Ferran vive no muy lejos de sus padres, aunque en otra ciudad. Ya antes del confinamiento, les llamaba a diario para advertirles que no se les ocurriera salir a la calle. Primero hablaba con el padre y a continuación con la madre. Nunca resultaba fácil. Ambos superan los ochenta y les cuesta horrores comprender la gravedad de la situación. El chorro de información que proporcionan los medios de comunicación parece no tener efecto alguno en ellos. O, posiblemente, les desconcierta más aún.
Pese a las catilinarias de su hijo y a la vigilancia de su hija, Laura, que vive con ellos pero que entonces aún tenía que acudir a la oficina, los dos frágiles ancianos se resistían a quedarse en casa. La madre, tozuda, quería ir a tomar café con las amigas. Encima, un hermano del padre, también octogenario, seguía visitándolos. Ferran se enfadaba. ¿Pero cómo le digo a mi hermano que no entre en casa?, replicaba el padre. ¿Os besa el tío Jaume? Sí, claro, siempre nos da dos besos. El hijo, perdiendo los nervios, pensaba: ¡Si no hacéis caso de una vez, al final tendremos que ir a vuestro entierro!
Mientras tanto, se habían cerrado las escuelas. Ferran estaba indignado. Si no hay clase, los niños estarán con los abuelos. A los pequeños no les va a pasar nada, pero contagiarán a los ancianos, que son -junto con los que sufren determinadas enfermedades- los más amenazados. ¡Lo primero es aislar a los abuelos!, clamaba.

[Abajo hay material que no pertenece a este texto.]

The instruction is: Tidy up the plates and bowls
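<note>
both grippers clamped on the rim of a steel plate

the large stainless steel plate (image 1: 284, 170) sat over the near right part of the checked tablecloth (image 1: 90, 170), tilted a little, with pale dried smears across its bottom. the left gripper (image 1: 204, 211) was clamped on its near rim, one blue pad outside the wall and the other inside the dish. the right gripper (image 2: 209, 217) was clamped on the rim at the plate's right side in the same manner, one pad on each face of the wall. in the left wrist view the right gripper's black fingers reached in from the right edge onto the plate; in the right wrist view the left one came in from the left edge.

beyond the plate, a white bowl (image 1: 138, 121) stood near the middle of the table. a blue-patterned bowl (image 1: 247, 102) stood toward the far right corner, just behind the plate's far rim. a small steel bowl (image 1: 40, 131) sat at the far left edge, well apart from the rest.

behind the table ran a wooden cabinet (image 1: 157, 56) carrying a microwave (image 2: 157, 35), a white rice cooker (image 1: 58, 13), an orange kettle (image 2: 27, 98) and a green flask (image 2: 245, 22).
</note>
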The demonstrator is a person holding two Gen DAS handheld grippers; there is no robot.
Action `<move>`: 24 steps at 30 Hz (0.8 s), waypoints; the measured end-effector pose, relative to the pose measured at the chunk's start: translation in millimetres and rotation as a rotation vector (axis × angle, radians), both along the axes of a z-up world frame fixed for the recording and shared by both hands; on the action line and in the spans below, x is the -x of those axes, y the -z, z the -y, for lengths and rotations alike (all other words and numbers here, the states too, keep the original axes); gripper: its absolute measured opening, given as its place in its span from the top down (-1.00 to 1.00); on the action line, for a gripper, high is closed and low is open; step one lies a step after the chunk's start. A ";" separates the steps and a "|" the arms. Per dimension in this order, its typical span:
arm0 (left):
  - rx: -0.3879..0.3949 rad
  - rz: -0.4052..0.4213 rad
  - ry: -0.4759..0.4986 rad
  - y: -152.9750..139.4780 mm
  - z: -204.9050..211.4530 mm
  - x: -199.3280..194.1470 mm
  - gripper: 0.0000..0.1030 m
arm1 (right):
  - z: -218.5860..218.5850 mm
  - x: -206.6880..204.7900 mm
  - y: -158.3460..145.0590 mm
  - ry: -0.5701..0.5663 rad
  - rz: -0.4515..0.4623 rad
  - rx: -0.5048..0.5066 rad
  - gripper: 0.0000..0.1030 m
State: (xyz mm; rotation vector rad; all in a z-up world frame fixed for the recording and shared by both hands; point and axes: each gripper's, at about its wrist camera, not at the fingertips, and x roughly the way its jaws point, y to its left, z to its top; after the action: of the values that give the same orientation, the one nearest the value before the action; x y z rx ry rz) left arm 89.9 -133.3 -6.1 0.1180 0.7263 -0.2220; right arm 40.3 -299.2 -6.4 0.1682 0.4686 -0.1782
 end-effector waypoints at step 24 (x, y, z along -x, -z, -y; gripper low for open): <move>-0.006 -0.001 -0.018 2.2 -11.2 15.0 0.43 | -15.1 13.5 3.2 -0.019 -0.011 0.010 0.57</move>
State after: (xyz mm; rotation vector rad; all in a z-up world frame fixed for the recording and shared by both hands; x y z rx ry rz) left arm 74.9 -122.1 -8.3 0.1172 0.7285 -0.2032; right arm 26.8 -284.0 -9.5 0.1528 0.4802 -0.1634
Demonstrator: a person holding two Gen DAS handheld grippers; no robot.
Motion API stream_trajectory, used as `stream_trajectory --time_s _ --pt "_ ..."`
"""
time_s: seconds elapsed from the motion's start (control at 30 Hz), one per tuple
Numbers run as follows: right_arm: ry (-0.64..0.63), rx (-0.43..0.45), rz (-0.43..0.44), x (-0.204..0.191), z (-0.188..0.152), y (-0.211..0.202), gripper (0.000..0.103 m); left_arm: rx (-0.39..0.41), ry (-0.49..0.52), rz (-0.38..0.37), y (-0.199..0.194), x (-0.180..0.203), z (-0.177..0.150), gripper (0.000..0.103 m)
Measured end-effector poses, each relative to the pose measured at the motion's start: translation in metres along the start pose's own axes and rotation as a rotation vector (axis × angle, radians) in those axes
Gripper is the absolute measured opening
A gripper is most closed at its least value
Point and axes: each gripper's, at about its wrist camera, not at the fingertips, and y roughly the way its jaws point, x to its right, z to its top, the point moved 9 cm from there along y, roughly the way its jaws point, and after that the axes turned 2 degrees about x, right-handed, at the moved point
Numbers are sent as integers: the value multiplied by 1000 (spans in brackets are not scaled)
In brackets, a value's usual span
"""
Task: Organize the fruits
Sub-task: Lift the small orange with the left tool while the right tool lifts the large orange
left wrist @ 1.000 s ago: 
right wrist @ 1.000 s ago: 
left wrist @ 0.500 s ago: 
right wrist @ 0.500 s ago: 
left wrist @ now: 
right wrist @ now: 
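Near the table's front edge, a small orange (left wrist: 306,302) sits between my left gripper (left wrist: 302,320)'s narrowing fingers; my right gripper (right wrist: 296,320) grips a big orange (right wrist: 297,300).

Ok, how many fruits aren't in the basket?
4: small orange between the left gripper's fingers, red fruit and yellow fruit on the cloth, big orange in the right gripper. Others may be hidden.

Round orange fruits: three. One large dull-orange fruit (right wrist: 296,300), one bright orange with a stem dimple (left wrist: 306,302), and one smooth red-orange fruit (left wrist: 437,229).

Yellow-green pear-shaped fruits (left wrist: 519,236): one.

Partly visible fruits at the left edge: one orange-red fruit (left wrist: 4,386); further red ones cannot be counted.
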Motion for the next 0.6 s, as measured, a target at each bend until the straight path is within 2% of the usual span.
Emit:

Puso la radio justo cuando entrevistaban a una pedagoga que daba consejos sobre cómo hay que explicar el problema del coronavirus a los niños: no hay que mentirles, hay que ser naturales, los niños son capaces de entenderlo todo…
Ferran imaginaba qué estaría sucediendo si el covid-19 se ensañara no con los mayores sino con los más pequeños, y se preguntaba por qué la preocupación por los primeros parecía ser tan menor, pese a ser las víctimas propiciatorias. ¿Cuándo los viejos habían dejado de ser importantes?
La devaluación de la vejez fue una consecuencia no buscada de la revolución cultural de los sesenta. A partir de entonces, los jóvenes se convirtieron en los protagonistas en las sociedades occidentales. Además, el capitalismo descubrió su potencial de consumo, algo que vino a reforzar la mutación. Luego sucedió algo parecido con los niños. Hasta entonces los padres lo decidían todo, y los pequeños simplemente seguían, obedecían. Ni se les pasaba por la cabeza quejarse. Hoy la actividad familiar gira en torno a los deseos y caprichos de los hijos hasta extremos ridículos. Y los padres han perdido la autoridad de antaño.
Mientras en otras culturas los viejos continúan siendo muy respetados, en nuestras sociedades líquidas, pese a ser tantos, han ido quedando arrinconados, convirtiéndose casi en invisibles. Hasta tal punto es así que, cuando alguien muere, enseguida preguntamos su edad. Si es un anciano, nos sentimos mezquinamente aliviados, como si la muerte fuera menos muerte, como si la vida perdida contara menos. Como si nuestro futuro, y eso en el mejor de los casos, no fuera la vejez.